--- TASK TO CARRY OUT ---
An exact reproduction is needed of every line from the beginning of the data down to and including the line that contains "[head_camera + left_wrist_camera", minus the pictures.

--- LISTED RECORDS ---
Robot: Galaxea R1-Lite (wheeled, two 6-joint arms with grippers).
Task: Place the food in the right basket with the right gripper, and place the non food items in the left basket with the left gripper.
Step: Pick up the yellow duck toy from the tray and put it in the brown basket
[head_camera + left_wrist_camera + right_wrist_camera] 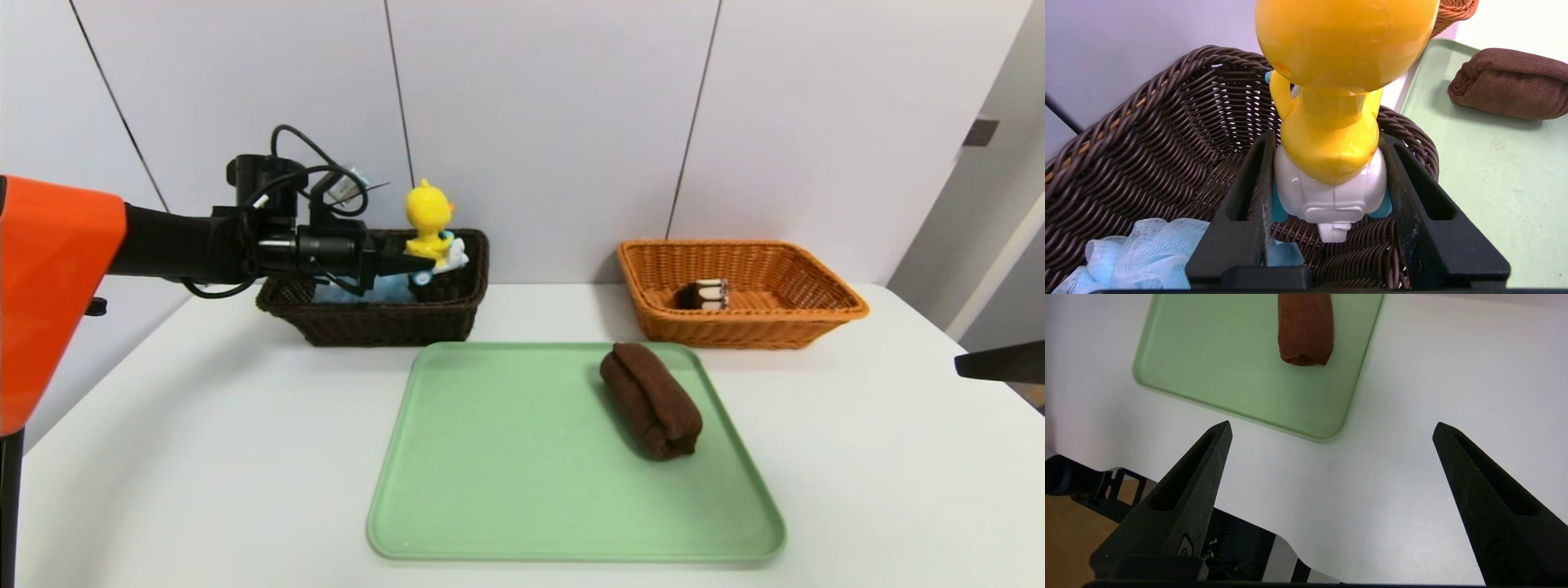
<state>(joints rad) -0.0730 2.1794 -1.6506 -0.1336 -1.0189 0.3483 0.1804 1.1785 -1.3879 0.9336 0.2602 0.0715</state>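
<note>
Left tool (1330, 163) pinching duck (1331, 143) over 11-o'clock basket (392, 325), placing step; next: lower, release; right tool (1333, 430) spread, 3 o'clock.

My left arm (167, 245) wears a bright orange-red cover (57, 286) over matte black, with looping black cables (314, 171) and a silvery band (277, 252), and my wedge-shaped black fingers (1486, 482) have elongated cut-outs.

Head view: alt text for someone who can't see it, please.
The left hand holds a yellow duck toy over the dark basket, which contains something light blue. A rolled brown towel lies on the green tray; a small dark-and-cream item sits in the orange basket.
</note>
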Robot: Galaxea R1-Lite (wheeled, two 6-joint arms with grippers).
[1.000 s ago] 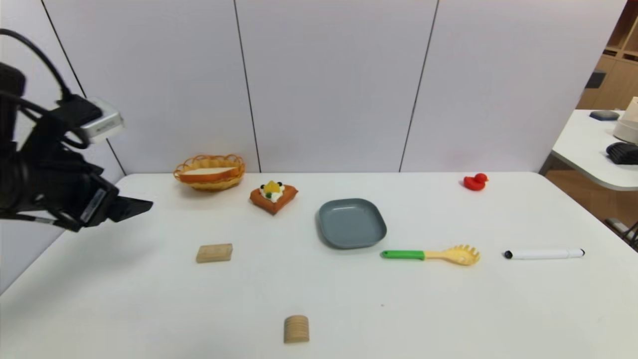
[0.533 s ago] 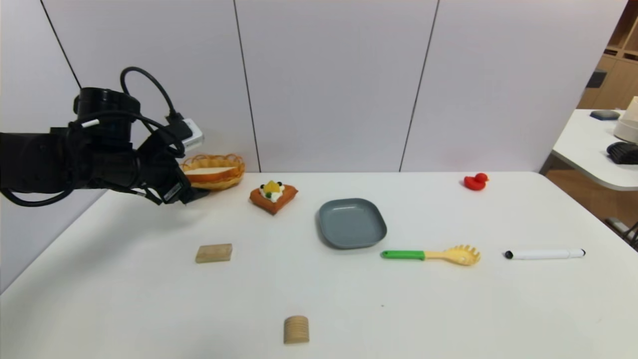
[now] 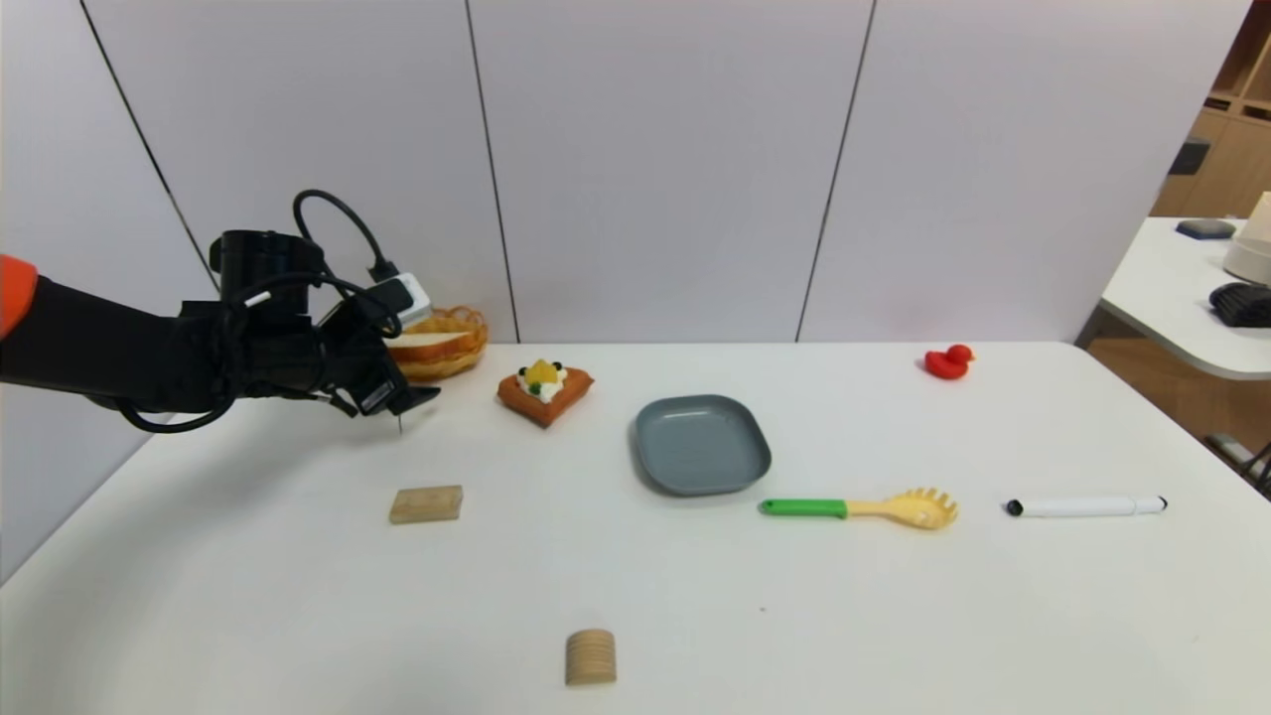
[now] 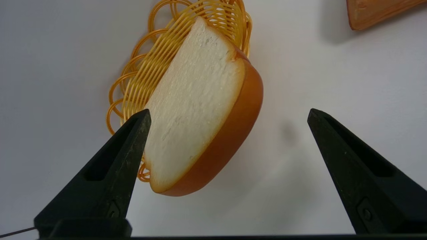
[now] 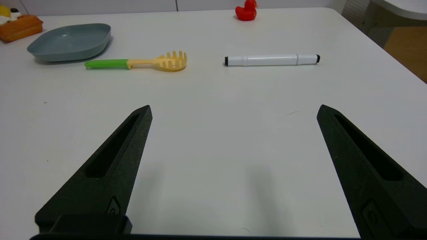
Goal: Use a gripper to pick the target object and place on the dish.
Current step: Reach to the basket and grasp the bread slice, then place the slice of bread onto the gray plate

--- SOLUTION TO THE PROBLEM ---
Robot: Galaxea R1-Lite (wheeled, two 6-joint arms with grippers).
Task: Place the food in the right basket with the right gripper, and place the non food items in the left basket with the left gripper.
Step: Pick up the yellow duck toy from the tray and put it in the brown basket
[head_camera + left_wrist_camera + right_wrist_camera] 

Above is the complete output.